> WORK REQUEST
Extract from the entries below, exactly as given, only the lines from the line containing "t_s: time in" to the line containing "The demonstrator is", both lines included.

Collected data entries
◇ ◇ ◇

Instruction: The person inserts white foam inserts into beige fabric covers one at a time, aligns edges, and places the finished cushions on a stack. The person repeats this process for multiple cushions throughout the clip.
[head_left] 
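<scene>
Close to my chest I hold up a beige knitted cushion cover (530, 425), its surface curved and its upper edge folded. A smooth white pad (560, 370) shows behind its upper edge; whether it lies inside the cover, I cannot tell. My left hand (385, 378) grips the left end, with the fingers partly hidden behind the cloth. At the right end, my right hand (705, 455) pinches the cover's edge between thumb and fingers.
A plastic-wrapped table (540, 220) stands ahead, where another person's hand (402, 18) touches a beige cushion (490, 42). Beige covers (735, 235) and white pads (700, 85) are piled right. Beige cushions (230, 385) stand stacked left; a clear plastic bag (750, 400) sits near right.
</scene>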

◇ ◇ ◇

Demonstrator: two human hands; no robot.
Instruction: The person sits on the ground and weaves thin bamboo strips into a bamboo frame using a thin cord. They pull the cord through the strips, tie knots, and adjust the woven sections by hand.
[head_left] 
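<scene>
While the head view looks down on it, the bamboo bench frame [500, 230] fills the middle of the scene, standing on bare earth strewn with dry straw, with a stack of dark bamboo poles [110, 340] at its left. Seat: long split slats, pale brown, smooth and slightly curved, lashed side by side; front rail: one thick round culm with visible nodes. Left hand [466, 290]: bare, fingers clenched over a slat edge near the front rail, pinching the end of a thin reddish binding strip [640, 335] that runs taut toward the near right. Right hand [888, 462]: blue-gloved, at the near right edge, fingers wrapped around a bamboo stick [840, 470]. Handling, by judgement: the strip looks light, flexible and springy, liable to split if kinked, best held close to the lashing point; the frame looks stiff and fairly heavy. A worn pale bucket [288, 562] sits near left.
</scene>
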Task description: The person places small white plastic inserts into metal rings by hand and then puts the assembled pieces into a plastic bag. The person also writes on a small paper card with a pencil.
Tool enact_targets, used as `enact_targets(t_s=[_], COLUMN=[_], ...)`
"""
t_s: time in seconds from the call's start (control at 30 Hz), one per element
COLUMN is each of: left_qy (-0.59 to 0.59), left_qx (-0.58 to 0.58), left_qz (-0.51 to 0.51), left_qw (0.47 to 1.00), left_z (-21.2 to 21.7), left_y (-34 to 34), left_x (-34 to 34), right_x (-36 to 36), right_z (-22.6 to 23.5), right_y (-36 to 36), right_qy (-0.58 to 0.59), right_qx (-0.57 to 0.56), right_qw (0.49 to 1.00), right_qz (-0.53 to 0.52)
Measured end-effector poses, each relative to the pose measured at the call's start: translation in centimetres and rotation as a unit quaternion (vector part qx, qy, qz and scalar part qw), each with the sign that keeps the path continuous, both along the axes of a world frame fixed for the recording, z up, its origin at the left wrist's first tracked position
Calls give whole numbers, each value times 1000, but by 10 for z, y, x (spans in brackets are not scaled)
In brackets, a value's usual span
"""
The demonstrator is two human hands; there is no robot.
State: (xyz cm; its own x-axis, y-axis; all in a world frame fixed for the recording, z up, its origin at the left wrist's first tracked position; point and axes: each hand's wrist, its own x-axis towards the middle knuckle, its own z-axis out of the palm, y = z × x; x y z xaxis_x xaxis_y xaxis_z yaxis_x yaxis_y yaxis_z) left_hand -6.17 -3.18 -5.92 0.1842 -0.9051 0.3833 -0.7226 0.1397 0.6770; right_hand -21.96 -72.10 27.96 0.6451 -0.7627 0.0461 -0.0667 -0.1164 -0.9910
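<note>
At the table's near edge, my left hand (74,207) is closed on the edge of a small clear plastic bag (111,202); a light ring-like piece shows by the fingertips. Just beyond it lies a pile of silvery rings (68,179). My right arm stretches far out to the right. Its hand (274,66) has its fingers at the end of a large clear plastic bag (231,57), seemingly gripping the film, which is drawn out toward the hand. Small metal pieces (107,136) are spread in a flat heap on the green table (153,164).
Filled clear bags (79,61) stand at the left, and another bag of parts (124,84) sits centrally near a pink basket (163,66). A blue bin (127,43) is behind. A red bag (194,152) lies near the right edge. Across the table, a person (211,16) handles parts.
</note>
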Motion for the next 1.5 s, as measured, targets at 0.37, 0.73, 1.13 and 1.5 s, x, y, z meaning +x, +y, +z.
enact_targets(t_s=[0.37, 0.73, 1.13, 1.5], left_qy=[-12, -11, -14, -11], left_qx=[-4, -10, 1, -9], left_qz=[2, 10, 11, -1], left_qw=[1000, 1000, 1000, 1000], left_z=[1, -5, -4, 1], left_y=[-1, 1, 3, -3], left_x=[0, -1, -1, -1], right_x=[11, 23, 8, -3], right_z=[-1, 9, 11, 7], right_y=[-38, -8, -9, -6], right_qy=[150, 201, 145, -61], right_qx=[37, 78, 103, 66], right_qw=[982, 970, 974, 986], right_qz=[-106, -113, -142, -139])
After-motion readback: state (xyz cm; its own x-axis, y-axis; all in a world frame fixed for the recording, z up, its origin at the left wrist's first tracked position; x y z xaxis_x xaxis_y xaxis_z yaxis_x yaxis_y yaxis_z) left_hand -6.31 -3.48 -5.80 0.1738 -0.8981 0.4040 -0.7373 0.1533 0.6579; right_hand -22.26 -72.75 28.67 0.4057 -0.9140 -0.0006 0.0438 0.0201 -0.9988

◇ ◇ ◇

> ANSWER BOX
t_s: time in seconds from the call's start (control at 30 Hz), one per element
COLUMN is each of: left_qy (-0.59 to 0.59), left_qx (-0.58 to 0.58), left_qz (-0.51 to 0.51), left_qw (0.47 to 1.00), left_z (-21.2 to 21.7), left_y (-34 to 34), left_x (-34 to 34), right_x (-36 to 36), right_z (-22.6 to 23.5), right_y (-36 to 36), right_qy (-0.58 to 0.59), right_qx (-0.57 to 0.56), right_qw (0.49 to 1.00), right_qz (-0.53 to 0.52)
Measured end-effector poses, each relative to the pose measured at the call's start: translation in centimetres and rotation as a unit quaternion (vector part qx, qy, qz and scalar part qw), each with the sign that keeps the path continuous, both along the axes of a world frame fixed for the recording, z up, its origin at the left wrist's first tracked position
Calls give whole numbers, each value times 1000, but by 10 for z, y, x (spans in brackets are not scaled)
In brackets, a value's usual span
"""
The demonstrator is two human hands; there is no robot.

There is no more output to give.